Sakti membuka pintu, saat melihat Diana akhirnya mau berpakaian lagi.
---------
Sore ini Sekar ada ekskul Pramuka di sekolah, Sakti menunggu di dekat gerbang sekolah. Saat melihat Sekar berjalan ke luar bersama dua orang temannya, Sakti menghampiri. Sekar kaget melihat kehadiran Sakti di depannya, kedua temannya juga memandang Sakti dengan mulut ternganga.
"Ayah ...." panggil Sekar pelan, membuat kedua temannya menatapnya penuh tanya.
"Ayah? Om ganteng bule ini Ayahmu, Sekar? Muda amat!" kata Mia, teman satu kelasnya tak percaya.
Sakti terseyum
"Hallo, selamat sore, kenalkan saya Ayah Sekar, kalian boleh panggil saya Om Sakti."
Sapa Sakti ramah.
"Sore, Om, Om beneran Ayah Sekar?kayanya umur Om baru dua puluhan deh, nggak mungkin kan Om Ayah kandung Sekar, lagi pula Om bule maksimal, Sekar nggak ada bule bulenya," cerocos Titi, teman Sekar satu ini memang ratu bawel. Sakti tertawa.

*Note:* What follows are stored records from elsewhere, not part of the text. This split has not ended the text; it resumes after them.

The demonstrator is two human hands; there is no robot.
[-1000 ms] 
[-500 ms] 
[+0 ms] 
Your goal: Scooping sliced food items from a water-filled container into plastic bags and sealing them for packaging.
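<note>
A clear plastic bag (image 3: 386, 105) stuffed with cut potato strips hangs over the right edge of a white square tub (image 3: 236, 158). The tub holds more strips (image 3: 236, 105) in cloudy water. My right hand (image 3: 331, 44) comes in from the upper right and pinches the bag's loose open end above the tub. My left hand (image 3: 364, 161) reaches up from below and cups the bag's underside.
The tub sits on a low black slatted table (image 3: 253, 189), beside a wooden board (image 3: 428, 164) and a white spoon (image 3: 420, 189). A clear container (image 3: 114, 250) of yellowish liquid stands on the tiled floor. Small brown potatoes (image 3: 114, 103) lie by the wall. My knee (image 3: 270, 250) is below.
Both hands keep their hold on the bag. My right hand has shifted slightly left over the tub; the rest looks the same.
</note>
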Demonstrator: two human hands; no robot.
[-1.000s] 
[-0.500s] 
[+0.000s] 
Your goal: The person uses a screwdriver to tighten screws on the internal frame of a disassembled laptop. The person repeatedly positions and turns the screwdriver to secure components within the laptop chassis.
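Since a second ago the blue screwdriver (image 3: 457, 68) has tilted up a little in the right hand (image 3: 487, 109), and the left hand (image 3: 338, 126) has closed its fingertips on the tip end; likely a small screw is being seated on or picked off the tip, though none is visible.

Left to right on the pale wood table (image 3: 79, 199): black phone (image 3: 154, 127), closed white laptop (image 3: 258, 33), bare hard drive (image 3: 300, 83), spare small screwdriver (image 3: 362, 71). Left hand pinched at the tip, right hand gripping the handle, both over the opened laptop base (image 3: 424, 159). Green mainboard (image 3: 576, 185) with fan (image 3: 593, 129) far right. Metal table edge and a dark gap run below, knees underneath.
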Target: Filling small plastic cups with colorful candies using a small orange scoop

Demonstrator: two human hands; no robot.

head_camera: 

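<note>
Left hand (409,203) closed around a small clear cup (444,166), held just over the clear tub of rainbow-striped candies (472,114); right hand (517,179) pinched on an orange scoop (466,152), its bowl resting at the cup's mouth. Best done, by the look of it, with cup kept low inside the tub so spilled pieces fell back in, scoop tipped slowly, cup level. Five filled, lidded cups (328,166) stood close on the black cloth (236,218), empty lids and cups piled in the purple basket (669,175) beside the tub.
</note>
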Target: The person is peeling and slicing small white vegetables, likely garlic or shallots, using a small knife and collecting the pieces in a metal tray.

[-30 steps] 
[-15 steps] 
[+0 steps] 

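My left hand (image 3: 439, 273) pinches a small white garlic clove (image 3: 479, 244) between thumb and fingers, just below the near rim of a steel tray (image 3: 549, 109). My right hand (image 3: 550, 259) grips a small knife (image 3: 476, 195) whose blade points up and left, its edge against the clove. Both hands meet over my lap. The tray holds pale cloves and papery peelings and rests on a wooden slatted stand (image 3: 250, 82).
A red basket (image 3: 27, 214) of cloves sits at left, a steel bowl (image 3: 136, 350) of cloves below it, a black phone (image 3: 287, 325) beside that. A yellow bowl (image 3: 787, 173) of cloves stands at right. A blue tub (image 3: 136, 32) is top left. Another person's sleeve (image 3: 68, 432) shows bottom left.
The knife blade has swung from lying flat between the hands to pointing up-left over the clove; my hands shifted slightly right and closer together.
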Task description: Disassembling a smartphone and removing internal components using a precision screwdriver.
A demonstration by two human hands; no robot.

"Tentu saja bukan, saya Ayah angkat Sekar. Hhmmm ... ada yang mau ikut makan bakso bareng saya, dan Sekar? Bagaimana mau ikut, nanti pulangnya saya langsung antar ke rumah kalian, biar tidak dimarahi orang tua kalian, atau kalian bisa telpon orang tua kalian dulu, buat minta ijin," tawaran Sakti mengagetkan tiga remaja di depannya.
"Mau ya temenin," bujuk Sekar pada dua temannya.
"Telpon ibu dulu," jawab Titi, ia meraih ponsel dari dalam tasnya.
"Iya aku juga." Mia juga mengambil ponsel di tasnya.
"Bagaimana?" tanya Sekar pada dua temannya.
"Siip diijinin!" jawab keduanya, Sekar bernafas lega, bagaimanapun juga, Sekar masih merasa risih kalau harus pergi dengan Sakti yang masih baru dikenalnya, meski sikap Sakti sangat baik padanya, tapi tetap saja Sakti bukan Bapaknya, meski ingin diakui sebagai Ayahnya.
"Ayo kita berangkat kalau begitu." Sakti berjalan ke arah mobil, diikuti ketiganya.